*** Collected data ***
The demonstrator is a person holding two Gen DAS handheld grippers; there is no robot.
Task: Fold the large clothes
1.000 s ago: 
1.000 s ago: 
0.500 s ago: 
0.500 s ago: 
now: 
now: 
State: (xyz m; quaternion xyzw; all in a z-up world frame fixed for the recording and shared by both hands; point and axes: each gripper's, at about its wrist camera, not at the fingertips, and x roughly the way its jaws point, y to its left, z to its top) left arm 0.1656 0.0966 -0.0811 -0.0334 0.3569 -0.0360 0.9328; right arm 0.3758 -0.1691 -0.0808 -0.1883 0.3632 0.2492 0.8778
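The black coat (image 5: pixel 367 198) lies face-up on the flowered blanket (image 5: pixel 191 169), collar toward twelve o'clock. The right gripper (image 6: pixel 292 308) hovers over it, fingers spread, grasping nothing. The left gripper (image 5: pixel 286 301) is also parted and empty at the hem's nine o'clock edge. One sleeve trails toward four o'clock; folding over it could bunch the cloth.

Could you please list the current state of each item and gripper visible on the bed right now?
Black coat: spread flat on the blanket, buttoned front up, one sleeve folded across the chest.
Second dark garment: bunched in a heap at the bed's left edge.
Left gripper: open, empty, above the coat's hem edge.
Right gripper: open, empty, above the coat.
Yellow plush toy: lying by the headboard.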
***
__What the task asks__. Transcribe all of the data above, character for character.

__The answer__.
The demonstrator is a person holding two Gen DAS handheld grippers; there is no robot.
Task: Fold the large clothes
1.000 s ago: 
1.000 s ago: 
0.500 s ago: 
0.500 s ago: 
now: 
now: 
State: (xyz m; quaternion xyzw; all in a z-up world frame fixed for the recording and shared by both hands; point and axes: each gripper's, at about its wrist camera, not at the fingertips, and x roughly the way its jaws point, y to its left, z to its top) left arm 0.1656 0.0966 -0.0811 -0.0334 0.3569 -0.0360 0.9328; right arm 0.3758 -0.1691 -0.0808 -0.1883 0.3632 0.2492 0.8778
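The black coat (image 5: pixel 367 198) lies face-up on the flowered blanket (image 5: pixel 191 169), collar toward twelve o'clock. The right gripper (image 6: pixel 292 308) hovers over it, fingers spread, grasping nothing. The left gripper (image 5: pixel 286 301) is also parted and empty at the hem's nine o'clock edge. One sleeve trails toward four o'clock; folding over it could bunch the cloth.

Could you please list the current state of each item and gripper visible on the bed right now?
Black coat: spread flat on the blanket, buttoned front up, one sleeve folded across the chest.
Second dark garment: bunched in a heap at the bed's left edge.
Left gripper: open, empty, above the coat's hem edge.
Right gripper: open, empty, above the coat.
Yellow plush toy: lying by the headboard.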

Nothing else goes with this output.